In questo sogno, richiamandosi a un suo sogno precedente, Verso Damasco, l’Autore ha cercato di imitare la forma sconnessa ma apparentemente logica del sogno. Tutto può avvenire, tutto è possibile e probabile. Tempo e spazio non esistono; su una base minima di realtà, l’immaginazione disegna motivi nuovi: un misto di ricordi, esperienze, invenzioni, assurdità e improvvisazioni.
I personaggi si scindono, si raddoppiano, si sdoppiano, svaniscono, prendono coscienza, si sciolgono e si ricompongono. Una coscienza, tuttavia, sovrasta tutto, quella del sognatore: per essa non ci sono segreti, incongruenze, scrupoli, leggi. Egli non condanna, non assolve; riferisce: e poiché il sogno, il più delle volte, è doloroso e solo di rado lieto, una nota di malinconia e pietà verso quanto è vivente attraversa il vacillante racconto. Il sonno, questo liberatore, diventa spesso doloroso, ma quando il tormento arriva all’estremo, ecco il risveglio a conciliare il sofferente con la realtà. E la realtà, per penosa che sia, in quel momento costituisce pur sempre un sollievo, rispetto al sogno tormentoso.

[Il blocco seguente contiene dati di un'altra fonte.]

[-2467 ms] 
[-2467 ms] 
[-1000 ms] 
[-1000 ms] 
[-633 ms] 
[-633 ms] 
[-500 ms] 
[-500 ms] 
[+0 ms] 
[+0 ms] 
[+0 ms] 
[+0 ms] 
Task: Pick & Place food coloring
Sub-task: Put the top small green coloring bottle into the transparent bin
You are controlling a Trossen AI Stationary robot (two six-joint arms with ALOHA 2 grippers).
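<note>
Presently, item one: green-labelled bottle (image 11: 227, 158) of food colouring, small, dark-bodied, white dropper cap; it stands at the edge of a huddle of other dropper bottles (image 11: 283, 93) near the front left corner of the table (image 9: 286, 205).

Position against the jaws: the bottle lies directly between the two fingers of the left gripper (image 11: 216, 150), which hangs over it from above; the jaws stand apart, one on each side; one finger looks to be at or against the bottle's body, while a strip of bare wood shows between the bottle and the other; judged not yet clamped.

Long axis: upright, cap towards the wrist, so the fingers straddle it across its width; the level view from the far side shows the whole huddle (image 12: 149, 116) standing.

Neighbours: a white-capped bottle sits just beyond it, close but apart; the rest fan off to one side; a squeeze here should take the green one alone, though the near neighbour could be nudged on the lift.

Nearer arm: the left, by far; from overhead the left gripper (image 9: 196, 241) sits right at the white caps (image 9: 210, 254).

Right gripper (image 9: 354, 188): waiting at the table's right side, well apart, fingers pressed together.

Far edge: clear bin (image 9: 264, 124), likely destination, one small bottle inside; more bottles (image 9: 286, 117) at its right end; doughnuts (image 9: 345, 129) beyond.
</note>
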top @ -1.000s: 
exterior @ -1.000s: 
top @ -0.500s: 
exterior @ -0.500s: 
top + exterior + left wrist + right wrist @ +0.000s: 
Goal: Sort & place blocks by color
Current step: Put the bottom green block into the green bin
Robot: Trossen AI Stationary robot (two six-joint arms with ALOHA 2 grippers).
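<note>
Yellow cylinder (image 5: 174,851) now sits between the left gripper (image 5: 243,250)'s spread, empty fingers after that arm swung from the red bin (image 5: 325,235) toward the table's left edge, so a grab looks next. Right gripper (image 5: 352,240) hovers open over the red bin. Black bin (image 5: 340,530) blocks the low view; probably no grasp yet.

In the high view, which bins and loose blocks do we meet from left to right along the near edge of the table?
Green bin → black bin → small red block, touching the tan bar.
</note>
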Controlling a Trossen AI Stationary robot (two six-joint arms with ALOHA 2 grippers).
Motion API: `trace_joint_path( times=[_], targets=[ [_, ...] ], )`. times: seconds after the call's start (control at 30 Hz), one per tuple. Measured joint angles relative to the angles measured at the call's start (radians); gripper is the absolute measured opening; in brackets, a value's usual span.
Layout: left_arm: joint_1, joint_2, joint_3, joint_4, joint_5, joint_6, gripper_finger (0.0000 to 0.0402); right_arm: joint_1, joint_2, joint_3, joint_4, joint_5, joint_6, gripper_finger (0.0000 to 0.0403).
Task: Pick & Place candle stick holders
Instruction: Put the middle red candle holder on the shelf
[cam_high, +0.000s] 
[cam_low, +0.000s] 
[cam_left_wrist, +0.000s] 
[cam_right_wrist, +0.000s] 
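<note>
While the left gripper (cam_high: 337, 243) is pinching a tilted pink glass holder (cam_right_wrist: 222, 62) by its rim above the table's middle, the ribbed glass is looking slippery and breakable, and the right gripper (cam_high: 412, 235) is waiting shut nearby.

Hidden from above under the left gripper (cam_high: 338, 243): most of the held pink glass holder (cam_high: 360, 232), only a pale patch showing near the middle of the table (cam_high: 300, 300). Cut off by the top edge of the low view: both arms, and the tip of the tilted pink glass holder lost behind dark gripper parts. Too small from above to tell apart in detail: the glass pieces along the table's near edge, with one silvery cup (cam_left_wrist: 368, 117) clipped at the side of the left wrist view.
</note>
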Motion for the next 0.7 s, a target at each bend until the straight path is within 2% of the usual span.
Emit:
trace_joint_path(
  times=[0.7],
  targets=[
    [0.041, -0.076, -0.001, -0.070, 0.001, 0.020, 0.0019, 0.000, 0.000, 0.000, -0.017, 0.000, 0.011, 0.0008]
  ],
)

Che anche la vita sia un sogno, ci sembrava una volta un sogno poetico di Calderón. Ma quando Shakespeare fa dire a Prospero, nella Tempesta, che siamo tutti della stoffa di cui sono fatti i sogni, quando il Savio inglese enuncia, per bocca di Macbeth, che la vita “è una favola, raccontata da un folle”, è il momento per cominciare a riflettere sulla questione.
Chi accompagnerà l’Autore, nel corso di questi brevi ore, lungo il suo cammino di sonnambulo, troverà forse una somiglianza tra il caos apparente del sogno e il tappeto multicolore della vita indomabile, eseguito dalla tessitrice del mondo, che dispone prima l’ordito dei destini umani e fa poi la trama con i nostri interventi in contrasto e le nostre passioni incostanti.
Chi rileverà questa somiglianza, avrà il diritto di dire a sé stesso: forse è così.
Per quanto riguarda la forma libera, sconnessa, del dramma, anche qui si tratta solo di apparenza. A ben guardare, infatti, la composizione risulta abbastanza solida – una sinfonia polifonica che qua e là si fonde con il motivo principale di continuo riaffiorante, ripetuto, variato in tutti i toni da più di trenta voci. Nessun a solo con accompagnamento, nessun ruolo, niente caratteri né caricature, niente intrighi, nessun finale d’atto con dispositivo per l’applauso. La direzione delle voci è tracciata con rigore, nella scena finale del sacrificio trascorre tutto il passato, i motivi sono ancora una volta compendiati come deve fare la vita, in ogni particolare, nell’ora della morte…Ancora una somiglianza! Ma guardiamo, ora, ascoltiamo: con un po’ di buona volontà, la partita è vinta a mezzo, e non cerchiamo di più.